A query is SARGable (Search ARGument Able) if the database engine can take advantage of an index to speed up the execution of the query. If you write a query in a way that “hides” the data from the index, the database is forced to perform a slow Table Scan.

To be SARGable, a predicate (your WHERE clause) must not perform any calculation or function on the column itself.

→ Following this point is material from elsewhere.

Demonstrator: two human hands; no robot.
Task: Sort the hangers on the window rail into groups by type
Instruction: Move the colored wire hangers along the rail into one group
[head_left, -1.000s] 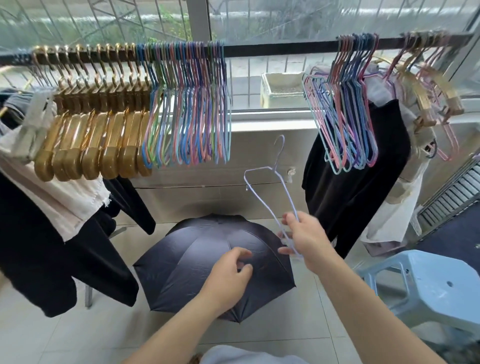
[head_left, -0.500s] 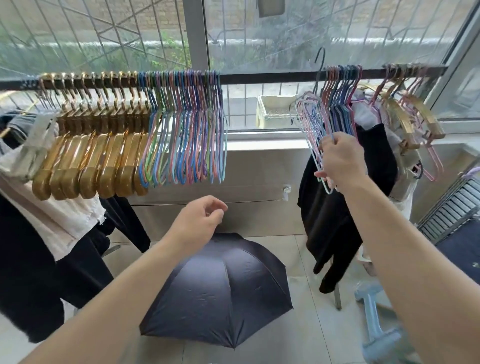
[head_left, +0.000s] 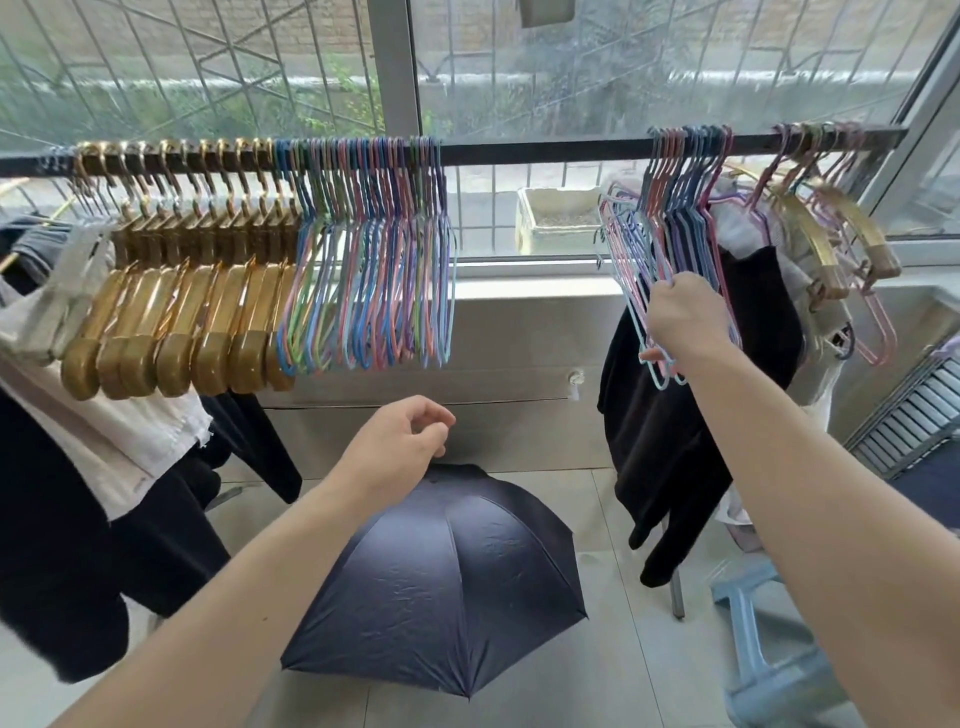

The column must stand alone on one side of the operator.

Imagine a phone book sorted by “Last Name.”

  • SARGable: “Find everyone whose last name is ‘Smith’.” (You jump straight to ‘S’).
  • Non-SARGable: “Find everyone whose last name starts with ‘S’.” (This is still SARGable).
  • Non-SARGable: “Find everyone whose last name ends with ‘h’.” (You have to read every single name in the book).

Detailed Explanation: Common SARGability Killers

Section titled “Detailed Explanation: Common SARGability Killers”

Non-SARGable (Slow)

WHERE UPPER(Email) = 'ALICE@EXAMPLE.COM'

SARGable (Fast)

WHERE Email = 'alice@example.com'

In the slow version, the database must run the UPPER function on every single row before it can compare it.

Non-SARGable (Slow)

WHERE YEAR(OrderDate) = 2023

SARGable (Fast)

WHERE OrderDate >= '2023-01-01' AND OrderDate < '2024-01-01'

Non-SARGable (Slow)

WHERE Name LIKE '%Smith'

SARGable (Fast)

WHERE Name LIKE 'Smith%'

Non-SARGable (Slow)

WHERE Salary * 1.1 > 50000

SARGable (Fast)

WHERE Salary > 50000 / 1.1

We have a Users table with 10 million rows and an index on CreatedAt.

Hidden Index
SELECT COUNT(*) FROM Users WHERE DATE(CreatedAt) = '2023-01-01';
  • Execution Time: 5 seconds (Table Scan).
Exposed Index
SELECT COUNT(*) FROM Users
WHERE CreatedAt >= '2023-01-01 00:00:00'
AND CreatedAt < '2023-01-02 00:00:00';
  • Execution Time: 0.002 seconds (Index Seek).

Why does a function kill an index?

A B-Tree index stores the original values of the column in sorted order. If you ask for UPPER(Name), the index doesn’t contain those uppercase values; it only contains the original ones. The database has no way to “look up” a transformed value in a sorted list of un-transformed values.

Some advanced databases (Postgres, Oracle) allow you to create an index on a function: CREATE INDEX idx_upper_name ON Users(UPPER(Name)); In this specific case, the UPPER(Name) query becomes SARGable because the index itself stores the transformed values.